Men and Boys Coalition UK, for instance, looks into problems faced by male parents, rape survivors and prisoners and issues such as the high male suicide rate and men's specific health issues. The Trevor Project in the US is dedicated to suicide prevention among LGBT youth. These are serious concerns which need to be taken care of, but are seldom visiblised against tokenistic celebrations which endorse a limited view of gender. Difficult concerns which affect women are also barely discussed in such a culture.

While celebrating women in families, issues of domestic violence, marital rapes and women's mental health are almost never spoken of. Similarly, there is no discussion on problems women may face as professionals or agents in the public sphere, nor is there an insistence on better legislation and relief services on these fronts.

The fundamental problem with contemporary approaches to paying tribute to gendered actors and individuals is that we engage in more lip-service than action and do not think of fundamental changes which will allow greater mobility to people. Stronger laws around privacy of individuals, for example, will do great benefits to protecting all gendered actors from cyber crimes which intend to sexually exploit and defame.
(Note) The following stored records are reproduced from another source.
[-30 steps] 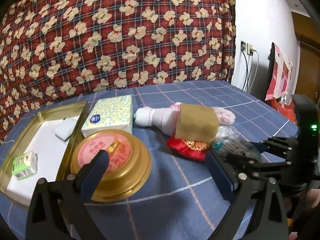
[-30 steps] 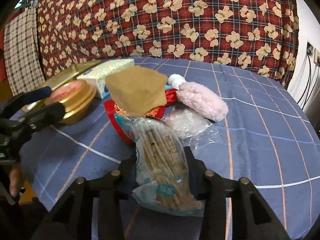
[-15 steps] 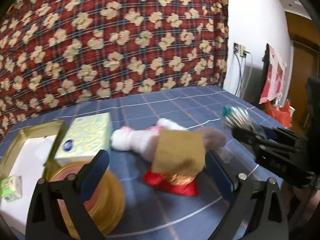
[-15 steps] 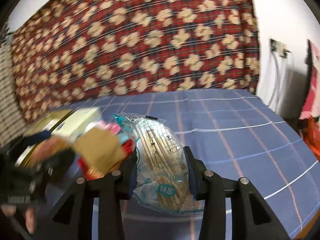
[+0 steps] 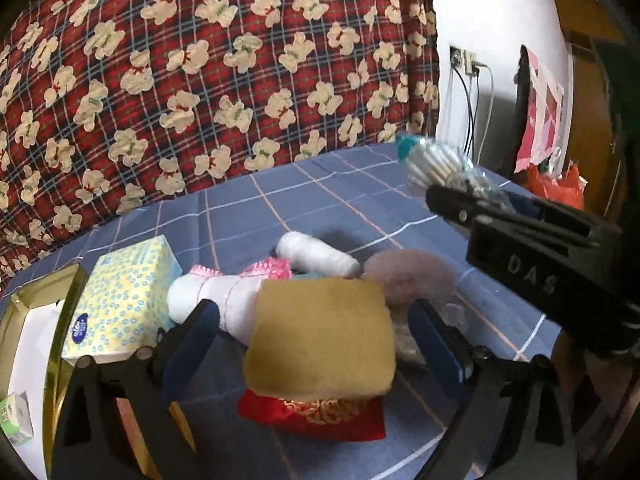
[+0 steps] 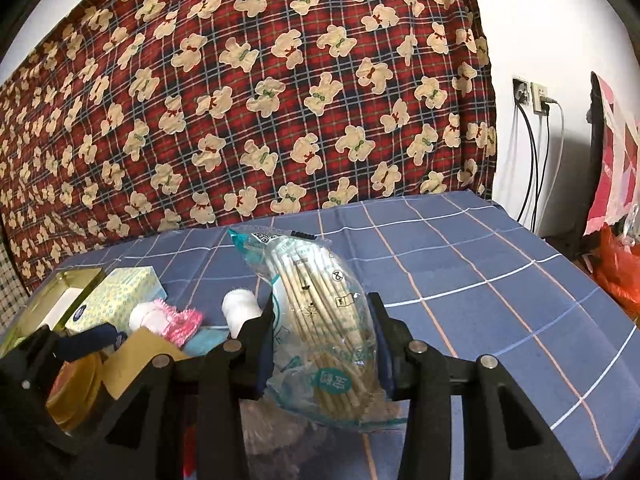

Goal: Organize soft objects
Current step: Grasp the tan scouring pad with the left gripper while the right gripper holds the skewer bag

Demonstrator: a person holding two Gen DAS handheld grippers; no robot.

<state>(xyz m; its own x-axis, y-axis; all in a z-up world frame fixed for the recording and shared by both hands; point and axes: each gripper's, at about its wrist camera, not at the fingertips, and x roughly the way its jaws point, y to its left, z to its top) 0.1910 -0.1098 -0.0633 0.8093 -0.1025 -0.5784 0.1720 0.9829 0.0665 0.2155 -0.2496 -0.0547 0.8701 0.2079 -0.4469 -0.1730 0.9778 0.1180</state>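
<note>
Across the lower half of both views stretches my surface [image 5: 344, 200], a blue checked cloth, flat and matte. At left-wrist centre my left gripper [image 5: 316, 332] is spread wide and has just been closing a little, with the tan suede-like pouch [image 5: 320, 340] between its pads, untouched. That pouch lies on a red brocade pouch [image 5: 316, 416], so closing low could drag both. Beside it sit a rolled white sock [image 5: 212, 300], fuzzy and cylindrical, and a mauve fleece puff [image 5: 408, 276]. At right-wrist centre my right gripper [image 6: 320, 336] pinches a crinkly plastic bag of cotton swabs [image 6: 320, 320], lifted clear; the slick film could slip if I tilt it.
</note>
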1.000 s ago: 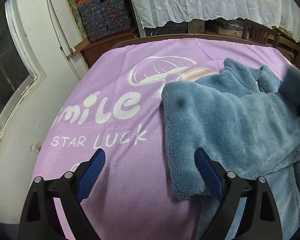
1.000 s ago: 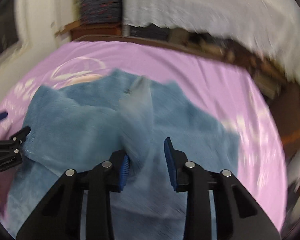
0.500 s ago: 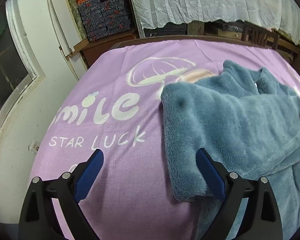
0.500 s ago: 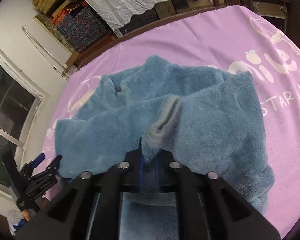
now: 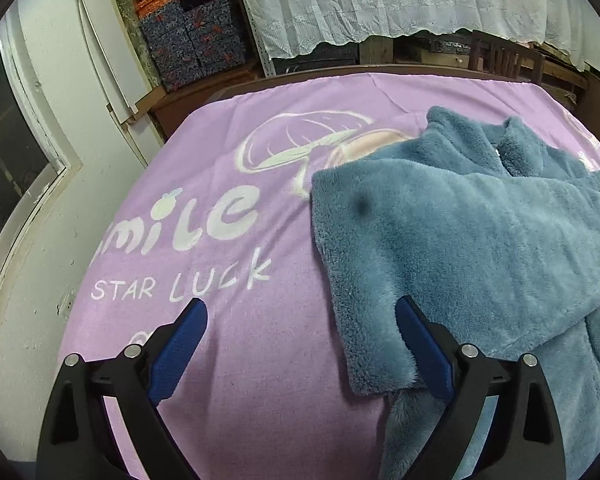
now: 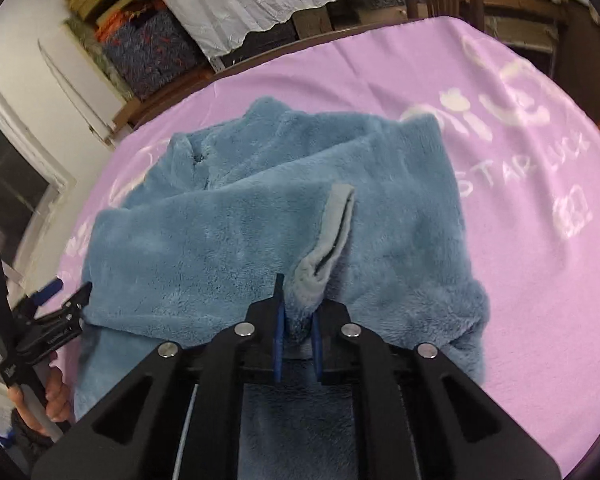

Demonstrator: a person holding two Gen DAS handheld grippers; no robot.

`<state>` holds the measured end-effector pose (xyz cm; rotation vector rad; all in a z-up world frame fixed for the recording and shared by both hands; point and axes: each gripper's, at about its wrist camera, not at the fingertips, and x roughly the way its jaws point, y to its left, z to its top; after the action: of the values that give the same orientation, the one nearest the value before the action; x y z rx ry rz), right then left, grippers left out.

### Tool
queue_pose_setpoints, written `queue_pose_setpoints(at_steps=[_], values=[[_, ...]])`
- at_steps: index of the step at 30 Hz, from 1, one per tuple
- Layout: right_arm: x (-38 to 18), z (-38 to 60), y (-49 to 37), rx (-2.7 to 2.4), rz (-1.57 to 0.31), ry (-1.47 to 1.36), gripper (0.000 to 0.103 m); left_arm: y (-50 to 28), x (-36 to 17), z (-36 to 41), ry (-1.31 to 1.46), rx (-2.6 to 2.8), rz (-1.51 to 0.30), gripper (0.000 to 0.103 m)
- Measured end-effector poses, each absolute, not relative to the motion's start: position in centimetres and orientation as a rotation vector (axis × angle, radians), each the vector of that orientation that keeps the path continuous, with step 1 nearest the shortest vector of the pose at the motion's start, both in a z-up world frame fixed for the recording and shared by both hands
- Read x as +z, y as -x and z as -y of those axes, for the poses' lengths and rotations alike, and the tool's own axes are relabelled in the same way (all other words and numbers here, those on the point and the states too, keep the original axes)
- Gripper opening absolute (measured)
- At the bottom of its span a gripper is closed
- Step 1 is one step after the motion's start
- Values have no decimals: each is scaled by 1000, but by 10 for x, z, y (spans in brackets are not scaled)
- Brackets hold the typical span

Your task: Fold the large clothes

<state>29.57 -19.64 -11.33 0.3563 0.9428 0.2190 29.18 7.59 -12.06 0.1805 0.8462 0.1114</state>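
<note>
A fluffy blue fleece jacket [image 5: 468, 248] [image 6: 236, 240] lies on a purple blanket [image 5: 228, 360] [image 6: 520, 272], one sleeve folded across its body. My left gripper [image 5: 300, 344] is open just above the blanket, its right finger [image 5: 420, 348] at the folded sleeve's near edge, nothing between the fingers. My right gripper [image 6: 296, 320] is shut on the jacket's sleeve end, where a grey cuff [image 6: 328, 240] sticks out past the pads. In the right wrist view the left gripper [image 6: 60, 308] appears at the jacket's left edge, held by a hand [image 6: 56, 396].
The blanket carries white "smile STAR LUCK" lettering [image 5: 180, 248] and a mushroom print. Behind the bed stand patterned boxes [image 5: 196, 44], a white lace cloth [image 5: 400, 0] and a wooden chair [image 5: 504, 56]. A white wall and window frame [image 5: 32, 152] lie to the left.
My right gripper closed on the sleeve's cuff end and carried it across the jacket body. The left gripper stayed open and nearly still.
</note>
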Motion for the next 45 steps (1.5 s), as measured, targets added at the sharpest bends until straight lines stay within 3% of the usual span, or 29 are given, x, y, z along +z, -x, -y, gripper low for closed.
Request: queue_pose_setpoints(at_steps=[9, 14, 16, 18, 20, 25, 31, 38, 40, 42, 45], values=[[-96, 202, -284, 192, -866, -328, 9, -288, -116, -77, -154, 75, -831, 96], [-116, 205, -293, 174, -936, -317, 9, -290, -122, -67, -204, 62, -843, 96], [-113, 204, -292, 182, -934, -292, 13, -289, -122, -66, -210, 66, -839, 96], [-104, 210, -285, 161, -930, -311, 28, -288, -120, -69, -198, 71, -833, 96], [-91, 217, -276, 114, -881, -299, 33, -285, -112, -74, -181, 91, -802, 96], [-60, 207, -271, 205, -831, -279, 32, -284, -87, -75, -107, 66, -773, 96], [-65, 169, -301, 360, -871, -353, 30, -305, -70, -29, -110, -74, -791, 96], [-104, 171, -345, 440, -953, -496, 29, -332, -100, -4, -85, -163, -840, 96], [-117, 178, -350, 452, -962, -526, 20, -342, -117, -4, -104, -144, -871, 96], [-124, 189, -353, 461, -986, -563, 3, -350, -129, -10, -88, -149, -911, 99], [-127, 218, -353, 407, -995, -633, 0, -354, -128, -22, -52, -163, -920, 100]])
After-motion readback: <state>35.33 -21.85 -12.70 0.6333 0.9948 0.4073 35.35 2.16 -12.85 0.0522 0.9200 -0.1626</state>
A greater cultural conversation on gender roles will help combat the shame people face in defying them and forging their own ways of being. We need to move beyond the gender binary, ask for change and not engage in romanticized celebrations which ultimately keep things the way they are.
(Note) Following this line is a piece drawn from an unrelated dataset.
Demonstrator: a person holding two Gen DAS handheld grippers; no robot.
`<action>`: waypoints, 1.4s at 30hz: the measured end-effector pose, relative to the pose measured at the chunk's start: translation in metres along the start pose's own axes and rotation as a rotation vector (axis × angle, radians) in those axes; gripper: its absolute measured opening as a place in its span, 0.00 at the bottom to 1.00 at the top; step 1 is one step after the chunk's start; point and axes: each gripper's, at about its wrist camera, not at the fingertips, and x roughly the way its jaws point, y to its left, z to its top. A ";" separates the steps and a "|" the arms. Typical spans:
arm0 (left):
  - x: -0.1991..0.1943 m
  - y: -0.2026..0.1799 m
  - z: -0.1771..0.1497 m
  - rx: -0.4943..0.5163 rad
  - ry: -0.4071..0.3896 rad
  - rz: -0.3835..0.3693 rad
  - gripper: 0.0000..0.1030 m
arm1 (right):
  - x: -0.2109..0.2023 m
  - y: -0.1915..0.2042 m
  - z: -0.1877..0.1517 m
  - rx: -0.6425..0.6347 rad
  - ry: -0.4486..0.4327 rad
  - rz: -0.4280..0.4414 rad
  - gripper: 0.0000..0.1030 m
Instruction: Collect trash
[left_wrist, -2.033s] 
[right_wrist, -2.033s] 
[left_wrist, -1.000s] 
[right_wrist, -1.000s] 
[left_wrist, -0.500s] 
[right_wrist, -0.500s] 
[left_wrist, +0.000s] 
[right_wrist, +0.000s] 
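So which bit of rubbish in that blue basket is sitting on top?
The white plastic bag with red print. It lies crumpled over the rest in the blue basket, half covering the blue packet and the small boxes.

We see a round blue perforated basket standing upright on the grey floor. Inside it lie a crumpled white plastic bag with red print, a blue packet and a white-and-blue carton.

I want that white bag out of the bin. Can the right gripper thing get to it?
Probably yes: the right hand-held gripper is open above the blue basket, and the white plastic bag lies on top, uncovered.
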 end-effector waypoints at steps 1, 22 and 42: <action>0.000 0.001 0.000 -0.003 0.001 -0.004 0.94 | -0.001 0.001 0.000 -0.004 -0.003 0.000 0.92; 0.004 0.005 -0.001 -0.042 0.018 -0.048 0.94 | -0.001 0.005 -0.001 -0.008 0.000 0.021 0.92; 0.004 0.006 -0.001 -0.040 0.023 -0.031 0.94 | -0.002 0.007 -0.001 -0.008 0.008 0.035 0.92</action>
To sum up, we need to grapple with the complex social reality of gender and do away with tokenisms. To build a better society for individuals of all genders, we should introduce an open-approach to gender early in people's lives and empower the younger generation to undo gendered fixities. Let us vow to make the world suitable for people's dignities and freedoms, let us pledge to affirm people's claim to a liberated life.

(The author is founder, Upsurge Global and Senior Advisor, Telangana State Innovation Cell)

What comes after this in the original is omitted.